Goal of the exercise
Each entry should be printed exactly, with its images omitted.

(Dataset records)

= = = = =

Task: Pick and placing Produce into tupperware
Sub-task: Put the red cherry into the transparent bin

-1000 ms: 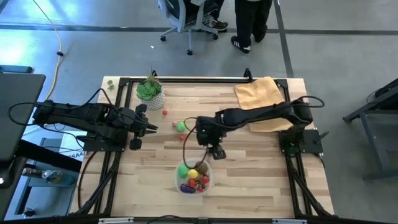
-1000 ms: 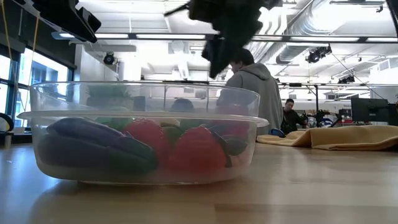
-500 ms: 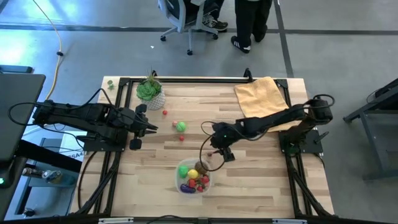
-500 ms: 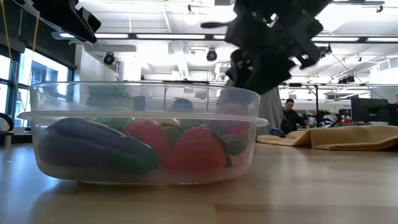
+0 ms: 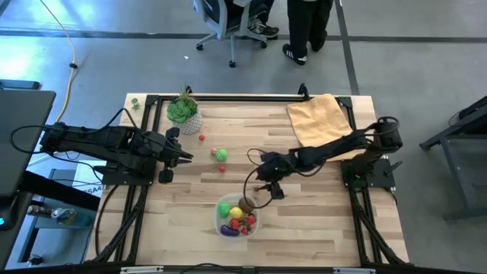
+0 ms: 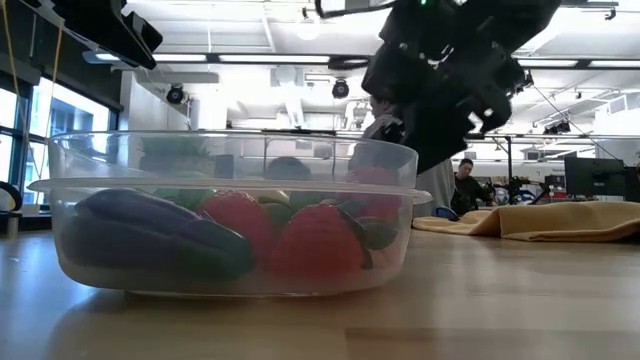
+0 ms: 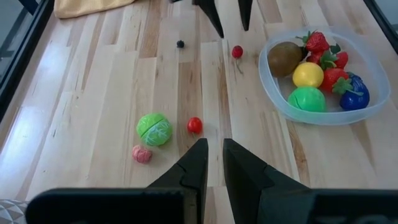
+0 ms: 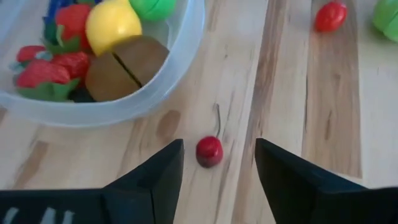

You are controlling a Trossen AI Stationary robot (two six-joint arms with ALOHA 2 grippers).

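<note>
Here the pale, striped wooden table (image 5: 190,190) fills the high view, framed by dark metal rails. At about 1 o'clock on it lies a soft yellow cloth (image 5: 319,114), rumpled and partly covered by the right arm. At 11 o'clock stands a green plant in a white pot (image 5: 184,113).

The clear plastic tub (image 5: 237,216), squarish with rounded corners, sits near 6 o'clock. Through its wall the low view shows a smooth purple eggplant (image 6: 150,235) and bumpy red strawberries (image 6: 315,240); the wrist views add a round yellow lemon (image 8: 113,25), a brown kiwi (image 8: 124,74) split by a seam, and a green ball (image 7: 306,99).

The right claw (image 8: 214,165) hovers just at 1 o'clock of the tub, its fingers spread, with a small glossy red cherry (image 8: 209,150) and its thin stem lying on the wood between them, untouched. The left claw (image 7: 212,168), fingers pressed nearly together on nothing, waits at 9 o'clock.

Loose near the table's middle lie a green cabbage-like ball (image 7: 154,129), a red tomato-like piece (image 7: 194,125) and a pink lump (image 7: 142,154) too small to identify. In the low view the right claw is a dark blur above the tub's rim.
</note>
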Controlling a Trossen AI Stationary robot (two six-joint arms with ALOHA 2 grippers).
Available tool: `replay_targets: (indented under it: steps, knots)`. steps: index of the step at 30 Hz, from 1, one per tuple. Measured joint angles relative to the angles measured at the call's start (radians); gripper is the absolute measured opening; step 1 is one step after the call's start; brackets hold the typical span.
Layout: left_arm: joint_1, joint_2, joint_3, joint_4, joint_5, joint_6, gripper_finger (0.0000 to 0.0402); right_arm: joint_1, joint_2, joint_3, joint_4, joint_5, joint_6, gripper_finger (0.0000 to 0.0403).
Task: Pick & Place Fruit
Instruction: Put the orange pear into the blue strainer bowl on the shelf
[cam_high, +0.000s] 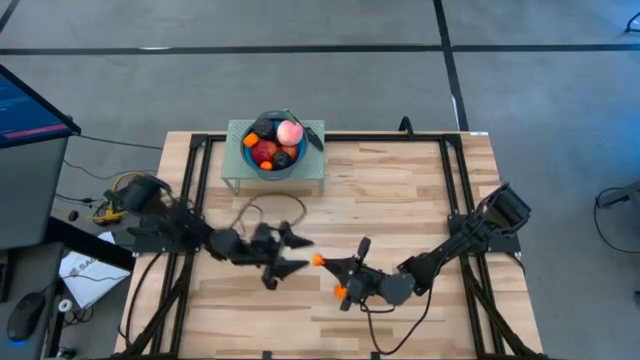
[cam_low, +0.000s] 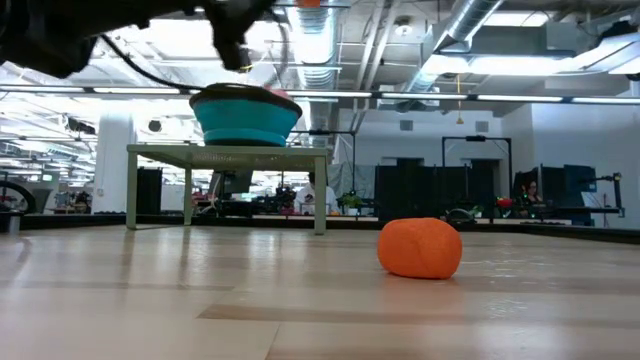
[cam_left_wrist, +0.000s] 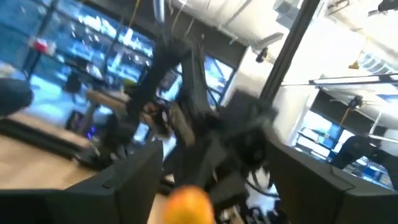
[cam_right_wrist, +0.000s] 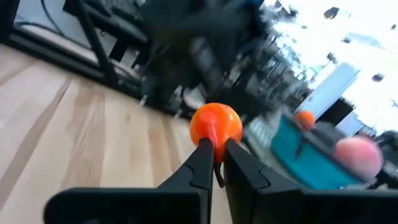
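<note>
A small orange is lifted over the table's middle; it shows at the low view's top edge. My right gripper is shut on it, reaching in from the right. My left gripper comes from the left and is open, with a finger on either side of that orange and not touching it. A second orange rests on the wood below the right gripper. The blue bowl holds a pink peach, a red apple, dark plums and small oranges. My right gripper pinches the small orange between its two fingertips, only at their free ends, by a tuck of its side facing the gripper. The fingers come roughly level from the table's right. The orange is lifted clear of the table.
The bowl sits on a low green stand at the far middle of the table; the stand's legs show in the low view. Dark frame rails run along both sides. Bare wood lies on the near side.
</note>
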Motion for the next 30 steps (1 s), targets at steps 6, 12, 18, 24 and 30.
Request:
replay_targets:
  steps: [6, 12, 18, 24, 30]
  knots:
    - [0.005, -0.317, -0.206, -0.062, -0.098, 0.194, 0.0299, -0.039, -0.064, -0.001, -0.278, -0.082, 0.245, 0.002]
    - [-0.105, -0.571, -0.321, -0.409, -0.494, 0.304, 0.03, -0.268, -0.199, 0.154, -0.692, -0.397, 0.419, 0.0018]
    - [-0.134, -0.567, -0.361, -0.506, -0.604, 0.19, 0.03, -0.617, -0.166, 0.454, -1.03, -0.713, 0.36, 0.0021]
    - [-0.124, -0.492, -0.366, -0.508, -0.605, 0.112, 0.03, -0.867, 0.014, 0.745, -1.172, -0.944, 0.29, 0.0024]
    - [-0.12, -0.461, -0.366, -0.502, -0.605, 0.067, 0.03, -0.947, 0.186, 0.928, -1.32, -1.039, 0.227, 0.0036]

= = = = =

Answer section
Task: Pick and placing Produce into tupperware
Sub-task: Put the red cherry into the transparent bin

-1000 ms: 
-1000 ms: 
-500 ms: 
-500 ms: 
+0 ms: 
+0 ms: 
+0 ms: 
+0 ms: 

You are controlling a Trossen AI Stationary robot (two six-joint arms with ALOHA 2 grippers).

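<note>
Here the pale, striped wooden table (image 5: 190,190) fills the high view, framed by dark metal rails. At about 1 o'clock on it lies a soft yellow cloth (image 5: 319,114), rumpled and partly covered by the right arm. At 11 o'clock stands a green plant in a white pot (image 5: 184,113).

The clear plastic tub (image 5: 237,216), squarish with rounded corners, sits near 6 o'clock. Through its wall the low view shows a smooth purple eggplant (image 6: 150,235) and bumpy red strawberries (image 6: 315,240); the wrist views add a round yellow lemon (image 8: 113,25), a brown kiwi (image 8: 124,74) split by a seam, and a green ball (image 7: 306,99).

The right claw (image 8: 214,165) hovers just at 1 o'clock of the tub, its fingers spread, with a small glossy red cherry (image 8: 209,150) and its thin stem lying on the wood between them, untouched. The left claw (image 7: 212,168), fingers pressed nearly together on nothing, waits at 9 o'clock.

Loose near the table's middle lie a green cabbage-like ball (image 7: 154,129), a red tomato-like piece (image 7: 194,125) and a pink lump (image 7: 142,154) too small to identify. In the low view the right claw is a dark blur above the tub's rim.
</note>
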Controlling a Trossen AI Stationary robot (two six-joint arms with ALOHA 2 grippers).
Available tool: `replay_targets: (indented under it: steps, knots)`. steps: index of the step at 30 Hz, from 1, one per tuple. Measured joint angles relative to the angles measured at the call's start (radians); gripper is the absolute measured opening; step 1 is one step after the call's start; brackets hold the typical span.
Layout: left_arm: joint_1, joint_2, joint_3, joint_4, joint_5, joint_6, gripper_finger (0.0000 to 0.0402); right_arm: joint_1, joint_2, joint_3, joint_4, joint_5, joint_6, gripper_finger (0.0000 to 0.0403).
Task: Pick & Place Fruit
Instruction: Put the orange pear into the blue strainer bowl on the shelf
[cam_high, +0.000s] 
[cam_low, +0.000s] 
[cam_left_wrist, +0.000s] 
[cam_right_wrist, +0.000s] 
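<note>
A small orange is lifted over the table's middle; it shows at the low view's top edge. My right gripper is shut on it, reaching in from the right. My left gripper comes from the left and is open, with a finger on either side of that orange and not touching it. A second orange rests on the wood below the right gripper. The blue bowl holds a pink peach, a red apple, dark plums and small oranges. My right gripper pinches the small orange between its two fingertips, only at their free ends, by a tuck of its side facing the gripper. The fingers come roughly level from the table's right. The orange is lifted clear of the table.
The bowl sits on a low green stand at the far middle of the table; the stand's legs show in the low view. Dark frame rails run along both sides. Bare wood lies on the near side.
</note>
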Motion for the next 30 steps (1 s), targets at steps 6, 12, 18, 24 and 30.
Request:
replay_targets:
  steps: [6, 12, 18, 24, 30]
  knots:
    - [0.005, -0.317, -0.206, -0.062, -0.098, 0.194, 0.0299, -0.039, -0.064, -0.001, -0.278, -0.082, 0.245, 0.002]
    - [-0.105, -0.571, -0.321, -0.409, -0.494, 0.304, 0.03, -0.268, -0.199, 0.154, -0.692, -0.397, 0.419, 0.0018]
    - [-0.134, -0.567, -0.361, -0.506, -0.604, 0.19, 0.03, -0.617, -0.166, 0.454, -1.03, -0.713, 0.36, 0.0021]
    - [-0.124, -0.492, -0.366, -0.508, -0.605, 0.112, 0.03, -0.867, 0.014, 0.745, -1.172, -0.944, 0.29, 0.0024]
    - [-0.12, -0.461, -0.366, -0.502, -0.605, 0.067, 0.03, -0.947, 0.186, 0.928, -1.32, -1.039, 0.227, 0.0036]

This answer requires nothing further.